== REQUIREMENT ==
Check every line below for the word "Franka" and copy each one that has it.

[Dataset excerpts]
####################

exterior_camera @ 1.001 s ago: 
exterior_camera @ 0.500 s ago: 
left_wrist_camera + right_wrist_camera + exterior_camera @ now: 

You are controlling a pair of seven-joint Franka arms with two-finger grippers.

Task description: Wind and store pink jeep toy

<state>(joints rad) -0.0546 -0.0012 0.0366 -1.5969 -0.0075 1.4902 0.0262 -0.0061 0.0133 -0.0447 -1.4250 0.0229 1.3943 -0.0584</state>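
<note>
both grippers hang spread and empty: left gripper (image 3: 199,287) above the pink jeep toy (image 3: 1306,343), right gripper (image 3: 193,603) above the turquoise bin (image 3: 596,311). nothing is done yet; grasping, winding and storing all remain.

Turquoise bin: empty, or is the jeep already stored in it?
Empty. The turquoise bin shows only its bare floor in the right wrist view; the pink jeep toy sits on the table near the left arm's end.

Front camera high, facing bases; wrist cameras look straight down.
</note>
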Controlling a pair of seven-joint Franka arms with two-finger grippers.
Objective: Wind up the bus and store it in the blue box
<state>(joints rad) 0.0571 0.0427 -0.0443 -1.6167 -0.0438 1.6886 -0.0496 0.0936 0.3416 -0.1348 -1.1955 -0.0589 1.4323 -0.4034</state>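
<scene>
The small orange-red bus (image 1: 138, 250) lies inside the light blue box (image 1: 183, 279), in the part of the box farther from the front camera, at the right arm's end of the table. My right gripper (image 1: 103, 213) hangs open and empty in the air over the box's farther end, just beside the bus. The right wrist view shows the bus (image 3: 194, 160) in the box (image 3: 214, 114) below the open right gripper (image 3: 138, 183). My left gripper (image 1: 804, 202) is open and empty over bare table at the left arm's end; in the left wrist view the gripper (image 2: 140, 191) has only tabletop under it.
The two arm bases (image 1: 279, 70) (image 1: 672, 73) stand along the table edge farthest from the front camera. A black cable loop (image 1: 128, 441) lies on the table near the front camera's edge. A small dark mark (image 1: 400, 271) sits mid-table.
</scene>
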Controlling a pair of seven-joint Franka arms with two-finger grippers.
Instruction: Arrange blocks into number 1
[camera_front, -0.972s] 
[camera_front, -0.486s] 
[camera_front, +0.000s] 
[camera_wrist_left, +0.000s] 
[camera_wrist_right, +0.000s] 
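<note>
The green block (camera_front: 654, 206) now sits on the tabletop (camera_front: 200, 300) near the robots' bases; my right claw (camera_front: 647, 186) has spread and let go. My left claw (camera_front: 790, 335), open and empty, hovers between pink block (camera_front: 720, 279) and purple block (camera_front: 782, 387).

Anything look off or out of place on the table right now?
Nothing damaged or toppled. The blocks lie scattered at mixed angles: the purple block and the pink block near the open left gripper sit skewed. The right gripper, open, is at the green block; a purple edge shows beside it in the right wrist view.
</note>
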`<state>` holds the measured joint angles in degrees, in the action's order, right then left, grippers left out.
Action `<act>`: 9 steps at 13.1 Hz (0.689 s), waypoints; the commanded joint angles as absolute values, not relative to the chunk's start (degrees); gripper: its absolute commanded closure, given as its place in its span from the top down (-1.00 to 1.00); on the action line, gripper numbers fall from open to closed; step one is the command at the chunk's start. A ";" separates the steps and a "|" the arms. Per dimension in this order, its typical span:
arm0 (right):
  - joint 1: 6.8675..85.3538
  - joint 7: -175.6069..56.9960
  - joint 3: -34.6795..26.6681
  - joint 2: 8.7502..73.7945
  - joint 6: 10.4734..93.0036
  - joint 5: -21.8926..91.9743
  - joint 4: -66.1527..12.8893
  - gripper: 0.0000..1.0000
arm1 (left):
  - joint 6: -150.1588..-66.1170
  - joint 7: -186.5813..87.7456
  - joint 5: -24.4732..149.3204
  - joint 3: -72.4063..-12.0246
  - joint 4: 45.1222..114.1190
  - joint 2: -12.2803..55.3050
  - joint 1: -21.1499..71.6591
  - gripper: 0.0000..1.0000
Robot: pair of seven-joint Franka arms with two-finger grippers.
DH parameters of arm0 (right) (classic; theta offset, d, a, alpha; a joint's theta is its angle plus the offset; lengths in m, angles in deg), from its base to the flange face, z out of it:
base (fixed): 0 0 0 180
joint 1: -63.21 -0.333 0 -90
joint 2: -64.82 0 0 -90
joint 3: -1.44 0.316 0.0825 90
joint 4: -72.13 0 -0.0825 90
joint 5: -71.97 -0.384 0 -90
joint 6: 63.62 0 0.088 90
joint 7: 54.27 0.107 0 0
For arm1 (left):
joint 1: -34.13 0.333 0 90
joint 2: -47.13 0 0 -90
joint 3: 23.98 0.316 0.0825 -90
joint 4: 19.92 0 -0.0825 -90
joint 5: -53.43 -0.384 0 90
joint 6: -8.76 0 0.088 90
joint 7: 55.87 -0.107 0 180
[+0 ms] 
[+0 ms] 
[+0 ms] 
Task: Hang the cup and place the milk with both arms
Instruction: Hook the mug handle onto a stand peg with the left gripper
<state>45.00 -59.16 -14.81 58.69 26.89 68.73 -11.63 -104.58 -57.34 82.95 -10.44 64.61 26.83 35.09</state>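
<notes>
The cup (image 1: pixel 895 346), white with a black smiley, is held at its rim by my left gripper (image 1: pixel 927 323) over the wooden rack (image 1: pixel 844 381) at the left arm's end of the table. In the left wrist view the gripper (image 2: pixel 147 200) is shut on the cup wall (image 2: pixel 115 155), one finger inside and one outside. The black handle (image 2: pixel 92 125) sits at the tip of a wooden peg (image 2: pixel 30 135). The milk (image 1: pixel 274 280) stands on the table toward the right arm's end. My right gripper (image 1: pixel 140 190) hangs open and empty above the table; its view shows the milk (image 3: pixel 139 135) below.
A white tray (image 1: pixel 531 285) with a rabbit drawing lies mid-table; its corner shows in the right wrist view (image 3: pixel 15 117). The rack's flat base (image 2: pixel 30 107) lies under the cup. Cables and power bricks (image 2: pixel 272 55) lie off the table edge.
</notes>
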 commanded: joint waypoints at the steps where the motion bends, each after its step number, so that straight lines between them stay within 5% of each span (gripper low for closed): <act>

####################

== RESPONSE AREA ==
You are controlling a pair of seven-joint Franka arms with two-finger grippers.
Controlling a pair of seven-joint Franka arms with two-finger grippers.
Controlling a pair of seven-joint Franka arms with two-finger grippers.
Robot: pair of seven-joint Franka arms with two-finger grippers.

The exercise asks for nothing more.